§ Work required: In the listing that follows, how many lines contain the string "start"? Provide only the number.

· · ·

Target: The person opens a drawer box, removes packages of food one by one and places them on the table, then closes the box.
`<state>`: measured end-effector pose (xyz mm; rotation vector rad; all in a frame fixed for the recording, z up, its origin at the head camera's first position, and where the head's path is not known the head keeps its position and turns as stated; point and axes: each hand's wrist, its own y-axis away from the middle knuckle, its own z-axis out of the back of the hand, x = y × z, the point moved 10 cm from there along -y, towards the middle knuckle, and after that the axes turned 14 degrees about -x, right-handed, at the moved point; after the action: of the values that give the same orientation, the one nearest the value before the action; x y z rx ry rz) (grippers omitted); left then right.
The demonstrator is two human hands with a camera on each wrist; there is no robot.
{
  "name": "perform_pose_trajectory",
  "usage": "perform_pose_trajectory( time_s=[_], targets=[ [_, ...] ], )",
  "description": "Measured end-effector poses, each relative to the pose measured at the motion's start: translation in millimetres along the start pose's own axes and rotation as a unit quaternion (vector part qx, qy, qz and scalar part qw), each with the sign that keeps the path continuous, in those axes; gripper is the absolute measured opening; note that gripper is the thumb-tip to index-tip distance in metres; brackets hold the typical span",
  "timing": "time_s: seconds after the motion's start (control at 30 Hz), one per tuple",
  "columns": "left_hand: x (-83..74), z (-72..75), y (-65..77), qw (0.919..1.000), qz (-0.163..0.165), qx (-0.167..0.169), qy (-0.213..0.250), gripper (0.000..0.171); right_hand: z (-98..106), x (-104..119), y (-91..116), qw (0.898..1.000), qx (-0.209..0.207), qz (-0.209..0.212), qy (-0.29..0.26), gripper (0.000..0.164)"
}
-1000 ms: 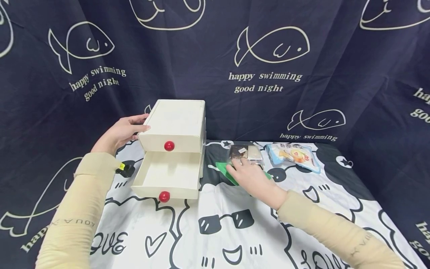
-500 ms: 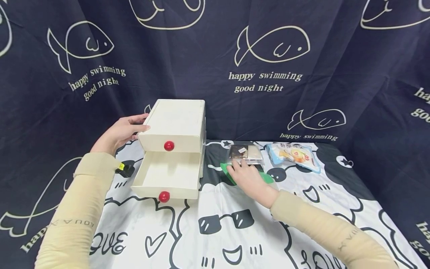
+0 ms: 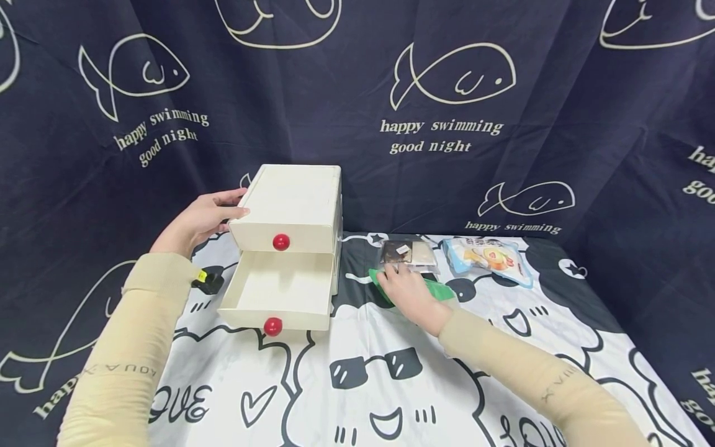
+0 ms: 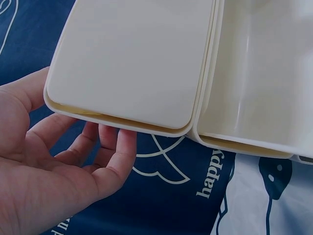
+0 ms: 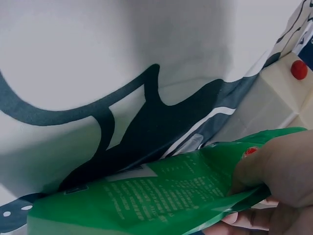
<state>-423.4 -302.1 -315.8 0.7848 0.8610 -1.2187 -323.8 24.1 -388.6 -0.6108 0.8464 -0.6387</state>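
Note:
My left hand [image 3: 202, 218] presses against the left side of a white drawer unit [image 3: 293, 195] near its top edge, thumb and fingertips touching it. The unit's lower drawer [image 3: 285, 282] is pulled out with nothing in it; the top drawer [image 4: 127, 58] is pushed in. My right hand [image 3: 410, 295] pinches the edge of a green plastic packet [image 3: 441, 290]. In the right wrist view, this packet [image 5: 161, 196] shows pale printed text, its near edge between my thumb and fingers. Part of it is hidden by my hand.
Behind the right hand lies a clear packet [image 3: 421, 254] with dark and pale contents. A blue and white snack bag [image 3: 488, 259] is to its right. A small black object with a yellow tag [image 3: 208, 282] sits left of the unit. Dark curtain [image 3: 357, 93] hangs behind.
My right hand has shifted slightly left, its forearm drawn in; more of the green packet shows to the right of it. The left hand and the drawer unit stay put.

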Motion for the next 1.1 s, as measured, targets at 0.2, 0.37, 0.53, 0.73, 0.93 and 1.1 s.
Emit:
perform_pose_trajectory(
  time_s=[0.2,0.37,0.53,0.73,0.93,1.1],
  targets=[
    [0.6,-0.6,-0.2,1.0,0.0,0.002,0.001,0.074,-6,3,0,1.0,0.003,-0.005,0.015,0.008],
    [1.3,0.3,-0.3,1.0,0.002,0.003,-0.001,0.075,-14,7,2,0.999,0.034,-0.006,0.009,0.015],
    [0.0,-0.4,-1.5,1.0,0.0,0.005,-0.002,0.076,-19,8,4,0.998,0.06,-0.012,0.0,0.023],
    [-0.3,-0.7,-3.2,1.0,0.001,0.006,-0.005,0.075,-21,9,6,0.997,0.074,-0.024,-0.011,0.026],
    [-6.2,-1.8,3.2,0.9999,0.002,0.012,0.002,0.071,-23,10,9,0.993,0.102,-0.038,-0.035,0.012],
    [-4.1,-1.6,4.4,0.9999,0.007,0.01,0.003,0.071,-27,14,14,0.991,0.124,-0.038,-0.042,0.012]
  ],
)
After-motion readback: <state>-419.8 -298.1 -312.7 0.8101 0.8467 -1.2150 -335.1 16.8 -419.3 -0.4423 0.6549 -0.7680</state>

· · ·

§ Solved exercise: 2